Find the line holding "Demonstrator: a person" in the entries below. Give it again exactly, along with every line after it up to and including the line holding "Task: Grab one".

Records from a data source:
[Start of Attachment]

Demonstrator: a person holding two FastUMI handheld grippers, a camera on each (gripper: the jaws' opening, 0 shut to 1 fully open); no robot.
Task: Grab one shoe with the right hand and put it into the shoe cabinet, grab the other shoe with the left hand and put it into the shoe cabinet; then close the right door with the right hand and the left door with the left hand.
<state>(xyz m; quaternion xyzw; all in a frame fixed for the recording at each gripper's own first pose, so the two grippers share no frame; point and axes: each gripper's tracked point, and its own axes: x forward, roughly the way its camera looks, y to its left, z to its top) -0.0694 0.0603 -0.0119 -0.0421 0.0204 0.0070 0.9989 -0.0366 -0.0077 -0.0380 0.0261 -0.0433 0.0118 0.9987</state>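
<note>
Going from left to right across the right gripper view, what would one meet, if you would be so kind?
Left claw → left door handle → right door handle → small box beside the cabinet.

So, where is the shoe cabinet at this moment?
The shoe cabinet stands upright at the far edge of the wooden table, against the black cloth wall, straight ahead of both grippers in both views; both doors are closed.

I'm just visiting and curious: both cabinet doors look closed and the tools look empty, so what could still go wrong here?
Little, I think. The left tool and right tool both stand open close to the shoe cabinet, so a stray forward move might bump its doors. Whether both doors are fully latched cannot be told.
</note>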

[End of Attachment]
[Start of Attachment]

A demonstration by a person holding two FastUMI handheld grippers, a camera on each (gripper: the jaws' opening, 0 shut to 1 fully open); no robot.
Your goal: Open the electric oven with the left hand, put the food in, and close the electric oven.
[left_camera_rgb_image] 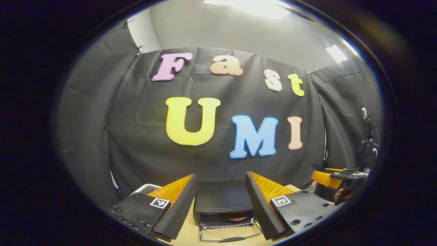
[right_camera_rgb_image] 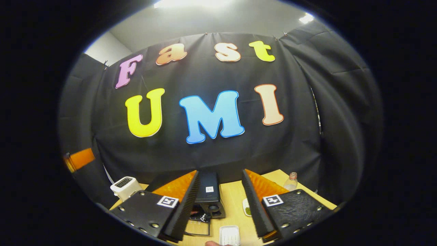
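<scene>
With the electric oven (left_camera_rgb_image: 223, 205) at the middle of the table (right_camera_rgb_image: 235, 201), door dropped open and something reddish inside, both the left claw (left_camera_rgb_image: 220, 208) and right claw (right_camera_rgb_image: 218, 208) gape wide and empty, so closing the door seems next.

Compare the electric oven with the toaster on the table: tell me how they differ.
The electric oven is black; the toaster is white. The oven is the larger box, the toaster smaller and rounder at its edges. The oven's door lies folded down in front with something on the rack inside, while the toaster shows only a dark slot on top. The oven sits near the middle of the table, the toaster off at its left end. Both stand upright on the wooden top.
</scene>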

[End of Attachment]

**Answer to the problem**
Demonstrator: a person holding two FastUMI handheld grippers, a camera on each (gripper: the jaws' opening, 0 shut to 1 fully open); no robot.
Task: Grab one shoe with the right hand and put it into the shoe cabinet, grab the other shoe with the left hand and put it into the shoe cabinet; then close the right door with the right hand and the left door with the left hand.

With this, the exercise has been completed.